> Task to carry out
Go to the line containing "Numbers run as" in the records below and print it and every following line exactly, on through the line containing "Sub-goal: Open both", then stop.

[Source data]
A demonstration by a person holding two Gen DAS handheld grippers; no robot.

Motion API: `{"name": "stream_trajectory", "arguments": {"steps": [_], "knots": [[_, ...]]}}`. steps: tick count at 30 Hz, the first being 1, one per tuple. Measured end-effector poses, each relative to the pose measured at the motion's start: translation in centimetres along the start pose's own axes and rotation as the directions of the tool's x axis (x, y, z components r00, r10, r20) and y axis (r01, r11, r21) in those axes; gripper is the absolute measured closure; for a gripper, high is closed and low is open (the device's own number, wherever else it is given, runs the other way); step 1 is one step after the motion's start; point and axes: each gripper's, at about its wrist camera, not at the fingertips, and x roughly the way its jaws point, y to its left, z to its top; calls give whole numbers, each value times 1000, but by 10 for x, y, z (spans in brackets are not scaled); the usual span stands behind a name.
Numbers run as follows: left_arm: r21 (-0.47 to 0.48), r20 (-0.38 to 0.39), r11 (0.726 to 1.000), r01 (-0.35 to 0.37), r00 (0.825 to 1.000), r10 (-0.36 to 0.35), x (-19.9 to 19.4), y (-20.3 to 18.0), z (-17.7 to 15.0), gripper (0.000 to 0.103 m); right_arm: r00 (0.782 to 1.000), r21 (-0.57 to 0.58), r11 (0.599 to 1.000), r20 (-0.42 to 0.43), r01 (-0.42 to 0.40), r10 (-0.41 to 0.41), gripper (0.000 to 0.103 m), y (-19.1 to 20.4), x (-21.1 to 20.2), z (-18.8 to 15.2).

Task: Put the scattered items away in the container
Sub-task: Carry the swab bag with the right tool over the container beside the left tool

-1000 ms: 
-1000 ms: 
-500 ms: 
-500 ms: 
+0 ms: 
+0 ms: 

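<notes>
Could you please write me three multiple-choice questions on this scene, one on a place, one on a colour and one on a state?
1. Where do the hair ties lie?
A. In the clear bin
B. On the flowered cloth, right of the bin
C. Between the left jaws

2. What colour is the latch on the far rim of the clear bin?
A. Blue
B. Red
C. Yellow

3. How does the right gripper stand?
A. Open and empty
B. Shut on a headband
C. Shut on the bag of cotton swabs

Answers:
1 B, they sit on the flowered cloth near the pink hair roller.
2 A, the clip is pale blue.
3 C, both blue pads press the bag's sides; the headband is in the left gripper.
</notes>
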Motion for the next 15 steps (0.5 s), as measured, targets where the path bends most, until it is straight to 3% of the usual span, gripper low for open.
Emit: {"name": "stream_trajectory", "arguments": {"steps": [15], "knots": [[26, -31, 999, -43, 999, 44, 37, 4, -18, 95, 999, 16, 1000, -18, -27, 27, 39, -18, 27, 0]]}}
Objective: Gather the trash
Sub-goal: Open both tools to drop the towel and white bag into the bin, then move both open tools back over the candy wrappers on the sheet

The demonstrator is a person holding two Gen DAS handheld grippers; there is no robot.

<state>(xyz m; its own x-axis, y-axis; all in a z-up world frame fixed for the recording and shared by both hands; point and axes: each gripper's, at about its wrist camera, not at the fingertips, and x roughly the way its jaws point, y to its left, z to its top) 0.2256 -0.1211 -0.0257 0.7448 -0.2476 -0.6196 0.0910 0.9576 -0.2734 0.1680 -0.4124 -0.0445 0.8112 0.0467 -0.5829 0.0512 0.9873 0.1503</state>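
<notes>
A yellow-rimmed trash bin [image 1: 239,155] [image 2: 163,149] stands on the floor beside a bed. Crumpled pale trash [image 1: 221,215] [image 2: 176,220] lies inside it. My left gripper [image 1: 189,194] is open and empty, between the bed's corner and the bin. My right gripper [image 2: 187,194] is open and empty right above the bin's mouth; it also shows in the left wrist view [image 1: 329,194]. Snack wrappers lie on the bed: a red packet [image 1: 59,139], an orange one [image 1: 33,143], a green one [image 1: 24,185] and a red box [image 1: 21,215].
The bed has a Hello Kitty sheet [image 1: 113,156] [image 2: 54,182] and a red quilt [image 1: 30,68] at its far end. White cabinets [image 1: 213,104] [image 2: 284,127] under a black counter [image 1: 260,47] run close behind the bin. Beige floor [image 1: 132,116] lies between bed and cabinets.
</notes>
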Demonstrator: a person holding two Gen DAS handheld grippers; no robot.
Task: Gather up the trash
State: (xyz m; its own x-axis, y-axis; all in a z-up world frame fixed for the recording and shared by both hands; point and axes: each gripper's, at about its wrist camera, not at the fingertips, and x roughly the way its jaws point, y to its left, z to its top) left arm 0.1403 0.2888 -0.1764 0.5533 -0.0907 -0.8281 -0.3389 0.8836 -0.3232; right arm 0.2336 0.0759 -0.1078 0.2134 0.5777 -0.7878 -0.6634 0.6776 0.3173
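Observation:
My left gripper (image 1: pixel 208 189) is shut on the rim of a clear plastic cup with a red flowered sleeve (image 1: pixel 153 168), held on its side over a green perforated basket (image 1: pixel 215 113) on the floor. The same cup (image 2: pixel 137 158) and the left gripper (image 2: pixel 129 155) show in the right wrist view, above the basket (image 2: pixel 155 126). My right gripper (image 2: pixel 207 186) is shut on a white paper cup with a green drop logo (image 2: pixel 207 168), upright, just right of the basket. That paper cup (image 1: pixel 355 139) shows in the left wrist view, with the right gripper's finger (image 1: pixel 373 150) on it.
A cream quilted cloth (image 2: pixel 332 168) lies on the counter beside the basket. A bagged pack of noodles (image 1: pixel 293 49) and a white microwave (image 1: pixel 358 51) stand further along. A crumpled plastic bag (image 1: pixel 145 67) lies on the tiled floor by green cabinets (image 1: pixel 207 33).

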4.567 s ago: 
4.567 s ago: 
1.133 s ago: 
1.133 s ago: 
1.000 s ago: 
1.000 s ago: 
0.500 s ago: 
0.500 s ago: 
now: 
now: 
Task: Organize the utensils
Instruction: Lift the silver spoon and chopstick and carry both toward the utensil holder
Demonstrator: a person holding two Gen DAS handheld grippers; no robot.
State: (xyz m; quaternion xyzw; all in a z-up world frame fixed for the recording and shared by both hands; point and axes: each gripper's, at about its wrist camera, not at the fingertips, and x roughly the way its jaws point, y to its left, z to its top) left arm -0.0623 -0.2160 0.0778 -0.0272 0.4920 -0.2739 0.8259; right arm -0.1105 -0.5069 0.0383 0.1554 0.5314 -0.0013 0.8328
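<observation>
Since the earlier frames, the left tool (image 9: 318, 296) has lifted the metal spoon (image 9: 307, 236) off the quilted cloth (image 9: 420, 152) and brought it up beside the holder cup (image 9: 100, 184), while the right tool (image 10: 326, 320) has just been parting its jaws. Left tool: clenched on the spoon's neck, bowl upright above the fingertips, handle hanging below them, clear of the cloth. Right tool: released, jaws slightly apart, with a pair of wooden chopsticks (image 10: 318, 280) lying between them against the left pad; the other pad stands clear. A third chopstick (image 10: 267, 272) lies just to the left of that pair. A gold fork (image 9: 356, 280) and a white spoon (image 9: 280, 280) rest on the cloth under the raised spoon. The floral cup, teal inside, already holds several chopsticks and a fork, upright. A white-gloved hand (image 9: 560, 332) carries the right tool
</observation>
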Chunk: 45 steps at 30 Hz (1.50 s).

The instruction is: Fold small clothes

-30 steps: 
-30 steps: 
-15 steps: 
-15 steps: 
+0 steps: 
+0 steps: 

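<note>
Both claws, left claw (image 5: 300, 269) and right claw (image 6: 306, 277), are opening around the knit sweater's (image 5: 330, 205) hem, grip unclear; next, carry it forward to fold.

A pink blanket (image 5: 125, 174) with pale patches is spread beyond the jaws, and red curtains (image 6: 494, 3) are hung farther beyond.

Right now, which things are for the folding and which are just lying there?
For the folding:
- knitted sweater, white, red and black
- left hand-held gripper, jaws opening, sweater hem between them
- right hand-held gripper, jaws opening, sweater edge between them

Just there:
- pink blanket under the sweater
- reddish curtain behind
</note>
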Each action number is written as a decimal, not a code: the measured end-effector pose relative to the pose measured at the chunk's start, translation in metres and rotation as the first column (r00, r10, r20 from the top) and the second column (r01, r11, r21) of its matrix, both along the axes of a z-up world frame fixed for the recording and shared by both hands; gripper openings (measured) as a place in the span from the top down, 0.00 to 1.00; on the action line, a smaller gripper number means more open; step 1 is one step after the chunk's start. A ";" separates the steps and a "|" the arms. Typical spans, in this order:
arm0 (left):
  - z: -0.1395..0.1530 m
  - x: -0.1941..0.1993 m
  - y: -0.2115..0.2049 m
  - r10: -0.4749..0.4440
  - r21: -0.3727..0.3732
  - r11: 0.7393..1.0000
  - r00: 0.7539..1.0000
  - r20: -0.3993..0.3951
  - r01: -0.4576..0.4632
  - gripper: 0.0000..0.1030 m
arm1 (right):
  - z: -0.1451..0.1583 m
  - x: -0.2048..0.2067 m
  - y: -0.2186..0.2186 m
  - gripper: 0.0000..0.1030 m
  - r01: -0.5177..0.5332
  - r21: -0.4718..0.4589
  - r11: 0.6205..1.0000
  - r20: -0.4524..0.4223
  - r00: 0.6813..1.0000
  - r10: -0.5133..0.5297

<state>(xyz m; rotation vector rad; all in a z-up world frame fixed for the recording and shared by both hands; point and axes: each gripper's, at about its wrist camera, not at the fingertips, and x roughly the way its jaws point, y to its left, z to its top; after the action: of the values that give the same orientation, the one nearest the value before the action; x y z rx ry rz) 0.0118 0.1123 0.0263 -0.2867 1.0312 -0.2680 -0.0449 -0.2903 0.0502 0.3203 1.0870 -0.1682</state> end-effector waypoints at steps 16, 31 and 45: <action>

> Answer for the task
Numbers run as follows: left_arm: r21 (-0.47 to 0.48), r20 (-0.38 to 0.39), r11 (0.726 to 1.000), r01 (-0.35 to 0.37), r00 (0.825 to 1.000), r10 (-0.36 to 0.35), x (-19.9 to 19.4), y (-20.3 to 18.0), z (-17.7 to 15.0), gripper (0.000 to 0.103 m); right_arm: r00 (0.782 to 1.000), r21 (-0.57 to 0.58), r11 (0.599 to 1.000), r20 (-0.42 to 0.43), r01 (-0.42 to 0.40), r10 (-0.41 to 0.41), gripper (0.000 to 0.103 m), y (-19.1 to 20.4), x (-21.1 to 20.2), z (-18.8 to 15.2).

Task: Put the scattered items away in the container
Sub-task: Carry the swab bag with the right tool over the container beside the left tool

-1000 ms: 
-1000 ms: 
-500 ms: 
-500 ms: 
+0 ms: 
+0 ms: 

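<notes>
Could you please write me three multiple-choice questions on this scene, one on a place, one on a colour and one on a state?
1. Where do the hair ties lie?
A. In the clear bin
B. On the flowered cloth, right of the bin
C. Between the left jaws

2. What colour is the latch on the far rim of the clear bin?
A. Blue
B. Red
C. Yellow

3. How does the right gripper stand?
A. Open and empty
B. Shut on a headband
C. Shut on the bag of cotton swabs

Answers:
1 B, they sit on the flowered cloth near the pink hair roller.
2 A, the clip is pale blue.
3 C, both blue pads press the bag's sides; the headband is in the left gripper.
</notes>
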Motion for the next 15 steps (0.5 s), as measured, targets where the path bends most, until it is straight to 3% of the usual span, gripper low for open.
Emit: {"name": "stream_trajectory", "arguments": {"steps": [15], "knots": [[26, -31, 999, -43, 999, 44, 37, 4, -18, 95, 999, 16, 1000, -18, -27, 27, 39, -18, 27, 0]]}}
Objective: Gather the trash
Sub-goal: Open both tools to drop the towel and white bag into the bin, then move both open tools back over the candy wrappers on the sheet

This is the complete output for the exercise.